Commander Urges Disarming Iraq Militias


The second ranking U.S. military commander in Iraq said Wednesday that it is imperative to disarm militias, but that the Iraqi government must decide when it should be done.

Lt. Gen. Peter Chiarelli, who oversees U.S. military operations throughout Iraq, is one of a number of senior generals who have been pressing for Shiite Prime Minister Nouri al-Maliki's government to make a decision on how to deal with militias.

"We have to fix this militia issue. We can't have armed militias competing with Iraq's security forces. But I have to trust the prime minister to decide when it is that we do that," Chiarelli said.

Murders and executions are currently the number one cause of civilian deaths in Baghdad and much of the violence has been attributed to death squads, many of which are thought to be offshoots of mainly Shiite militias.

The top U.S. military spokesman in Iraq, Maj. Gen. William B. Caldwell, on Wednesday said operations against sectarian death squads have been stepped up as part of a Baghdad security plan known as Operation Together Forward.

Areas targeted have become calmer, but violence has surged elsewhere in Baghdad, he said.

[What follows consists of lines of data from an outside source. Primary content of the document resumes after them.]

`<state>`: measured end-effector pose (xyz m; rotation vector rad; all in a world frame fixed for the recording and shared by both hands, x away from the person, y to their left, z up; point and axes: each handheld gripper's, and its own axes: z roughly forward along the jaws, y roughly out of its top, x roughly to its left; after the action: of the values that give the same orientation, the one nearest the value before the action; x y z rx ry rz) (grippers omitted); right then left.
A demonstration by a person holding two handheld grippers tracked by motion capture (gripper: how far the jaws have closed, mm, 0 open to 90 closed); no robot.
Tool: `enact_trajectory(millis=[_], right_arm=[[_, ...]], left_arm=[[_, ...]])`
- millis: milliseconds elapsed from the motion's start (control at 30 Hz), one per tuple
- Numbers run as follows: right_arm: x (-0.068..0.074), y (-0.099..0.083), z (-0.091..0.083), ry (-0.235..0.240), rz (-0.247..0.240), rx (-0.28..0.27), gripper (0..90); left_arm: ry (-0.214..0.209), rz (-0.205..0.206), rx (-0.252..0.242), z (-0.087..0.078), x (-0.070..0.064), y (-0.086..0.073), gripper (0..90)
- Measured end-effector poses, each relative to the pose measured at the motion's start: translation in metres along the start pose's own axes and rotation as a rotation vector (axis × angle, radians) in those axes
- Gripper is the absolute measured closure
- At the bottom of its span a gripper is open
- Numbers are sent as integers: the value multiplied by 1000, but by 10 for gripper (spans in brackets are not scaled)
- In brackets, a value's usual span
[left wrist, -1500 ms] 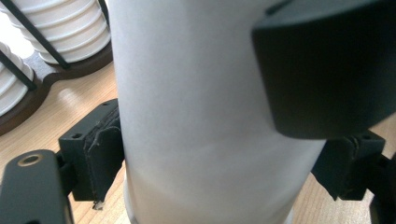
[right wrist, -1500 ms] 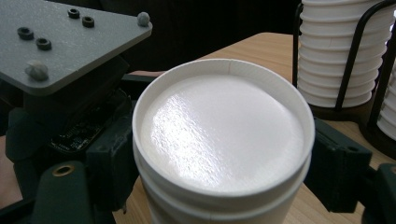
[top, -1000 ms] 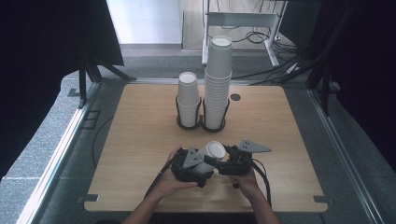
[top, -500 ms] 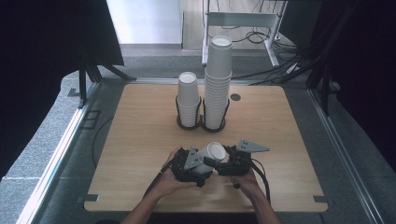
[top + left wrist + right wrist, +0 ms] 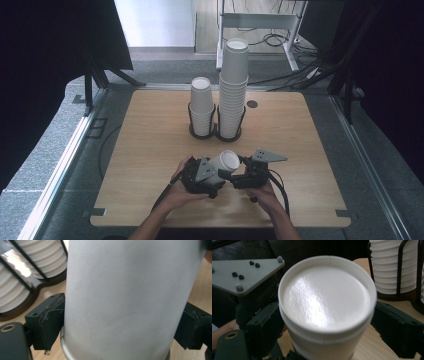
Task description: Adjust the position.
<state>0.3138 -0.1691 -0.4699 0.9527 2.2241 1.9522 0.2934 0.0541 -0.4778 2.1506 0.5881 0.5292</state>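
A white paper cup (image 5: 223, 163) lies tilted above the table's front middle, its closed base turned up and to the right. My left gripper (image 5: 214, 173) is shut on the cup's side wall (image 5: 130, 290), with a black pad (image 5: 51, 323) pressed on each flank. My right gripper (image 5: 233, 174) comes in from the right. Its jaws sit against both sides of the cup's base end (image 5: 324, 297). A second rim line just below the base suggests nested cups. A person's hands hold both grippers.
Two stacks of white cups stand in a black wire holder (image 5: 215, 134) at the table's middle back: a short stack (image 5: 201, 102) and a taller one (image 5: 234, 85). A dark round hole (image 5: 252, 104) lies right of them. Cables trail off the front edge.
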Motion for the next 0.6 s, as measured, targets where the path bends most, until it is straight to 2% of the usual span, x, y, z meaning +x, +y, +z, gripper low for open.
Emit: enact_trajectory(millis=[167, 233, 367, 600], right_arm=[[0, 0, -1, 5, -17, 37, 69], [0, 0, -2, 0, -33, 49, 57], [4, 4, -5, -15, -101, 109, 35], [6, 15, -8, -44, -216, 232, 47]], left_arm=[[24, 4, 13, -2, 6, -3, 95], [48, 28, 27, -2, 6, -3, 95], [71, 44, 41, -5, 8, -6, 94], [100, 29, 47, -10, 16, -10, 94]])
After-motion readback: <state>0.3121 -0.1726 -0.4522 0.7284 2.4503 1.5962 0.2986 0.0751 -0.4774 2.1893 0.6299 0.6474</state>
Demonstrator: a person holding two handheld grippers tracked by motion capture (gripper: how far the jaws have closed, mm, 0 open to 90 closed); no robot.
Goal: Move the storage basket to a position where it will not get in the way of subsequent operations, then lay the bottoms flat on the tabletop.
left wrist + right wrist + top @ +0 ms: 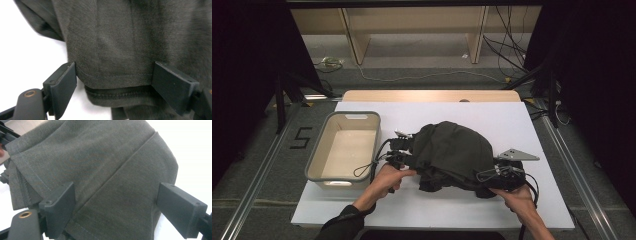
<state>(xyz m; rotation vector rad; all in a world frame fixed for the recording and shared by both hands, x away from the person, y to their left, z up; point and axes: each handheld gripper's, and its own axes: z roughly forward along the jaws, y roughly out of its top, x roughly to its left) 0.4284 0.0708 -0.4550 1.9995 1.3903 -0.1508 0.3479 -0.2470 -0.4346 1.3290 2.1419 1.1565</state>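
Observation:
A dark grey-green garment (452, 152) lies bunched in the middle of the white table top (437, 207). My left gripper (401, 151) is pressed against the garment's left side, and my right gripper (498, 175) against its front right corner. In the left gripper view the left gripper (113, 75) is open, its jaws wide apart with a stitched hem (115, 77) of the cloth between them. In the right gripper view the right gripper (116, 200) is open too, with folded layers of the garment (100, 170) lying between its jaws.
A grey-rimmed beige tub (354, 114) stands on the table's left side, close to the left gripper. Wooden shelving and loose cables (507, 50) lie on the floor beyond the table's far edge. Dark curtains flank both sides.

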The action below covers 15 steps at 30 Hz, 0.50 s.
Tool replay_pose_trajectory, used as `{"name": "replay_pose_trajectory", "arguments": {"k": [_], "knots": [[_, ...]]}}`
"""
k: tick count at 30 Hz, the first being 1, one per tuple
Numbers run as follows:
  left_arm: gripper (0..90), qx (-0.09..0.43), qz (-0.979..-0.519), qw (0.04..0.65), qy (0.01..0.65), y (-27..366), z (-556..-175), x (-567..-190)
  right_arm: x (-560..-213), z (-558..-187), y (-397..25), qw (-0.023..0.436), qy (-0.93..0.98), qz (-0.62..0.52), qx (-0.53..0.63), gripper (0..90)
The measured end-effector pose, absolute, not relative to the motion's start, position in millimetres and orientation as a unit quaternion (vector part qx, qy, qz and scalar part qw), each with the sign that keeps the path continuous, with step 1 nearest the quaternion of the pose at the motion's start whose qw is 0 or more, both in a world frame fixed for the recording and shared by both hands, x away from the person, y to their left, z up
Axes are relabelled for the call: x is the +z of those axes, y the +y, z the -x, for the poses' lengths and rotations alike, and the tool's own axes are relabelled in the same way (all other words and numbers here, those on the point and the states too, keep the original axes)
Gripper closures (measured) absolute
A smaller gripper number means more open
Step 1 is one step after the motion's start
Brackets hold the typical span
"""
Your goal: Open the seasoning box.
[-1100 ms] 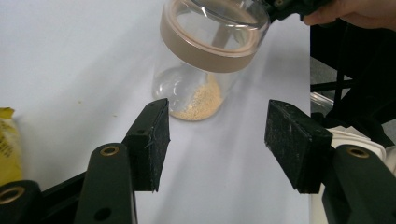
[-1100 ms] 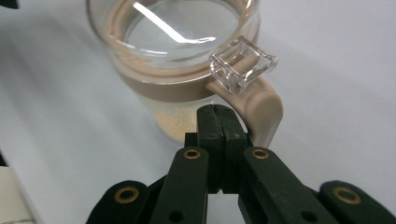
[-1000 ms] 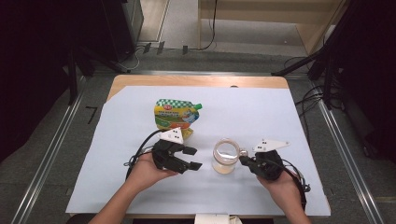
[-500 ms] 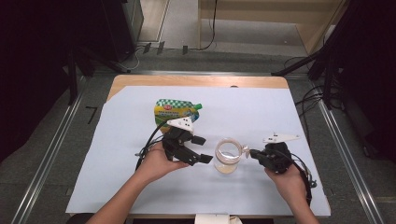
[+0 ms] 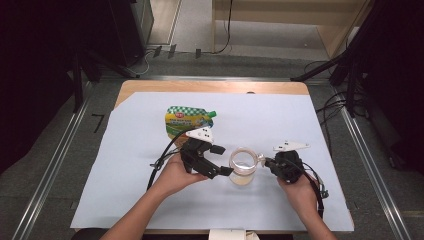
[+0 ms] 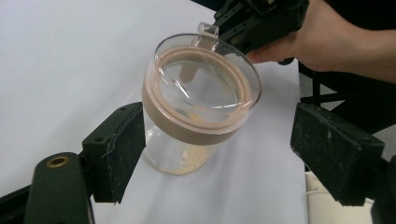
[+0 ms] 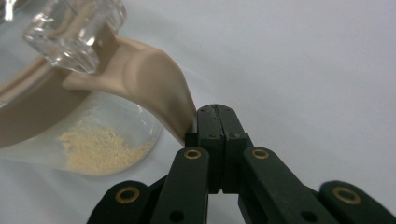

"We are seeing an increase in attacks, as anticipated. The terrorists and illegal armed groups are punching back in an effort to discredit the government of Iraq and more specifically the Baghdad security plan," Caldwell said. "Murders and executions are currently the number-one cause of civilian deaths in Baghdad."

Since mid July, 29 death squad cell leaders, and 254 members, have been killed or captured, he said.

"Iraqi security forces are making a concerted effort to defeat the insurgency and stop sectarian violence," Caldwell said. "Specifically Iraqi security forces are taking the fight to death squads within the Baghdad area."

But some senior military officials, including the commander of U.S. forces in Baghdad, have said that al-Maliki and Iraq's politicians have to do more.

"Militias are holding the rule of law in contempt. We're pushing this government to get a policy as to how they're going to deal with it so their own people know how to deal with the militias," Maj. Gen. James D. Thurman told The Associated Press last week.